Apparently, there are still some people who haven't heard of file sharing programs like LimeWire, Bittorrent, or eDonkey. These same people are also quite obtuse to the existence of YouTube, Facebook, and My Space. Judging from a press release today, quite a few of those people work at Best Buy . The company announced today that it is launching an online video sharing service to allow users to store and share home movies and videos over the Internet. The big difference between BBY's new service and those I mentioned above? Best Buy is charging $6.97 a month for their video hosting, while the aforementioned services are all Free!

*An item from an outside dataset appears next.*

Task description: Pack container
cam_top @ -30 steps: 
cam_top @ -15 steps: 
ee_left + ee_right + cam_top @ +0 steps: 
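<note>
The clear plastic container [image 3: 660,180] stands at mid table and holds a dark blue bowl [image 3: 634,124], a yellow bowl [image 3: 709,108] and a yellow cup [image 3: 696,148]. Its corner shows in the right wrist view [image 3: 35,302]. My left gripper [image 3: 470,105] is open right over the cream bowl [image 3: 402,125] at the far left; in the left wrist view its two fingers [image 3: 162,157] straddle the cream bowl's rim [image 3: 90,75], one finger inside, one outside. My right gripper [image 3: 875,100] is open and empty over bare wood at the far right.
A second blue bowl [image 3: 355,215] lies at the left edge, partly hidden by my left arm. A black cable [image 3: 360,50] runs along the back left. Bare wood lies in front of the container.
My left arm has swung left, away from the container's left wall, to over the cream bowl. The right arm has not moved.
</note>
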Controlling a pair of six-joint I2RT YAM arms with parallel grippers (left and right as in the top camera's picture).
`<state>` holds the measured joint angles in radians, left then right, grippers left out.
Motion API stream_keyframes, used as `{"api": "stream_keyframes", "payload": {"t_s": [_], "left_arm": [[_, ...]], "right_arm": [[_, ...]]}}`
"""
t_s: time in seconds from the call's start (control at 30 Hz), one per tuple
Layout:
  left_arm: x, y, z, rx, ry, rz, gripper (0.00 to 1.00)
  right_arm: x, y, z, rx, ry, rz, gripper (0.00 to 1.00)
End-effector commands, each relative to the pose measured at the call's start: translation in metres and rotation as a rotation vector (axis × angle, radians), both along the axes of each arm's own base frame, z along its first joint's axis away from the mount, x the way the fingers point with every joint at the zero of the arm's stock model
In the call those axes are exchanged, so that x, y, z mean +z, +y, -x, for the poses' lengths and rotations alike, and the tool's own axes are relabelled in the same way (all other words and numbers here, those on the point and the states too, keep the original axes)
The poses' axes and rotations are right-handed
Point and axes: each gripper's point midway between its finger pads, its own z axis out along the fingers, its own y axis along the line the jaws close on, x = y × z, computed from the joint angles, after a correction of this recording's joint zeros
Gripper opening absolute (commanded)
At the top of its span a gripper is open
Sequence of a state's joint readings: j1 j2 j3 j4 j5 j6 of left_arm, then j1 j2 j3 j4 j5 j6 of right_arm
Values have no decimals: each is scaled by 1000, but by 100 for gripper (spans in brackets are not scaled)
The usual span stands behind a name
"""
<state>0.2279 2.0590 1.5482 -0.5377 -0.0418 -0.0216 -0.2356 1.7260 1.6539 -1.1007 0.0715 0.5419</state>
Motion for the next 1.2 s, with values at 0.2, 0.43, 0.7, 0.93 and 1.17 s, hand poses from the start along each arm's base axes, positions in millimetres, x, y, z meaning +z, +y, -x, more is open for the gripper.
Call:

Sure, the Best Buy service supports hosting 100 minutes of video at lengths up to 30 minutes each, but anyone tech savvy enough to download files that big to their computers from their cameras is probably already hip to other methods of sharing their videos (Bittorrent comes quickly to mind). Making matters worse for BBY is that in order to accomplish this seemingly redundant feat, the company purchased a minority stake in Mydeo, the streaming video provider.
I would agree that BBY has to find a way to grow beyond its brick-and-mortar sales, but leasing video hosting to a niche group of people technologically inclined enough to create half hour movies on their computers but not savvy enough to find an effective way to share them online seems a bit of a stretch. A better use of the company's muscle, in my opinion, would have been to purchase video-game rental firm GameFly, then offer to sell said games to those who decided they liked them well enough to keep them. This falls more in line with the company's overall technology sales lineup, and positions BBY in a better market than one that is already saturated with free alternatives. After all, how many paid file hosting sites can you think of that are still around and profitable?